Exercise prompt
Please write out exactly, and only, the lines from the first in the material below to the line containing "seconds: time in", both included.

•••••

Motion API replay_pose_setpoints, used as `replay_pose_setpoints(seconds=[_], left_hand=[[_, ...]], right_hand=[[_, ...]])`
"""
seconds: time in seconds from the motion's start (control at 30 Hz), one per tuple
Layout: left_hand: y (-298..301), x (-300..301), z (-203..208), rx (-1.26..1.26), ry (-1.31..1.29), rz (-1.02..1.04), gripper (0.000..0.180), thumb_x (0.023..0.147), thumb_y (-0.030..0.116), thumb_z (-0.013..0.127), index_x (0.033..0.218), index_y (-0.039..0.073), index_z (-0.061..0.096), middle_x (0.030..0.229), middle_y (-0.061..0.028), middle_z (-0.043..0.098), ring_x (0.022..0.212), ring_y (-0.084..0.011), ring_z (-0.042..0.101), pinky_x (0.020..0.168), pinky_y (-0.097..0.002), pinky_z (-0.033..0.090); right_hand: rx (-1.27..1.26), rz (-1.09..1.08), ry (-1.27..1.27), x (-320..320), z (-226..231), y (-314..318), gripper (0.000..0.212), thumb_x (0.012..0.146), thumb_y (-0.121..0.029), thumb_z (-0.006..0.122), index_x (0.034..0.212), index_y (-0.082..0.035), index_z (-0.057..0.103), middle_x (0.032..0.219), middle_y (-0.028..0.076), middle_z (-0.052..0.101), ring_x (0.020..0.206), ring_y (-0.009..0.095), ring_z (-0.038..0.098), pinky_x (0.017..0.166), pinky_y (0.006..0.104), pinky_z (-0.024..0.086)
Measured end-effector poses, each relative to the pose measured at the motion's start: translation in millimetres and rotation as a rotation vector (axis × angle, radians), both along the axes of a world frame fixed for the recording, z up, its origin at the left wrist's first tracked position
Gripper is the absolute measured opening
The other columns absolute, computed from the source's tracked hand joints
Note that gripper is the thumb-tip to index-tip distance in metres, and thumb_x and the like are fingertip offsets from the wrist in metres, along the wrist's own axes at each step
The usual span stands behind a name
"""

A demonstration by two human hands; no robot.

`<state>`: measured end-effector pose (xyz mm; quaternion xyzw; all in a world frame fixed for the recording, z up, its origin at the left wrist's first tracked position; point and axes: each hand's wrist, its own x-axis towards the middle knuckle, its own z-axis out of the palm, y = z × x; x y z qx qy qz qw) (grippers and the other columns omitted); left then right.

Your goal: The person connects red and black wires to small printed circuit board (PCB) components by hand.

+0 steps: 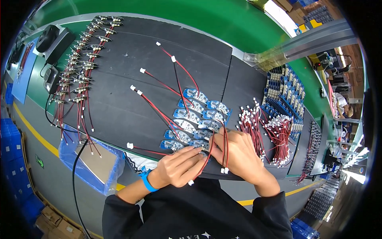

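A panel of blue circuit boards (187, 116) lies at the near edge of the black mat. Several boards have red-and-black cables with white plugs; some trail to the left across the mat. My left hand (179, 166), with a blue wristband (148, 181), is closed on the near end of the panel, fingertips on the nearest board. My right hand (238, 154) pinches a red-and-black cable (225, 149) close to that board. Its white plugs hang near the table edge. Another red wire (206, 161) runs between my hands. The fingertips partly hide the contact point.
Bundles of red-and-black cables (280, 139) lie to the right, in front of stacked blue boards (284, 89). Rows of wired boards (81, 65) stand at the far left. A metal post (306, 42) rises at the far right. A blue plastic-lined box (93, 163) sits below the left edge.
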<state>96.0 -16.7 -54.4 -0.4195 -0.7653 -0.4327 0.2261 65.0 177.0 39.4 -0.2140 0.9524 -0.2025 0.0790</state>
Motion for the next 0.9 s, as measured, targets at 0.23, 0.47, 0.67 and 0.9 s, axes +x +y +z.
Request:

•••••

Result
Motion API replay_pose_setpoints, used as `replay_pose_setpoints(seconds=[_], left_hand=[[_, ...]], right_hand=[[_, ...]])`
"""
seconds: time in seconds from the motion's start (control at 30 Hz), one per tuple

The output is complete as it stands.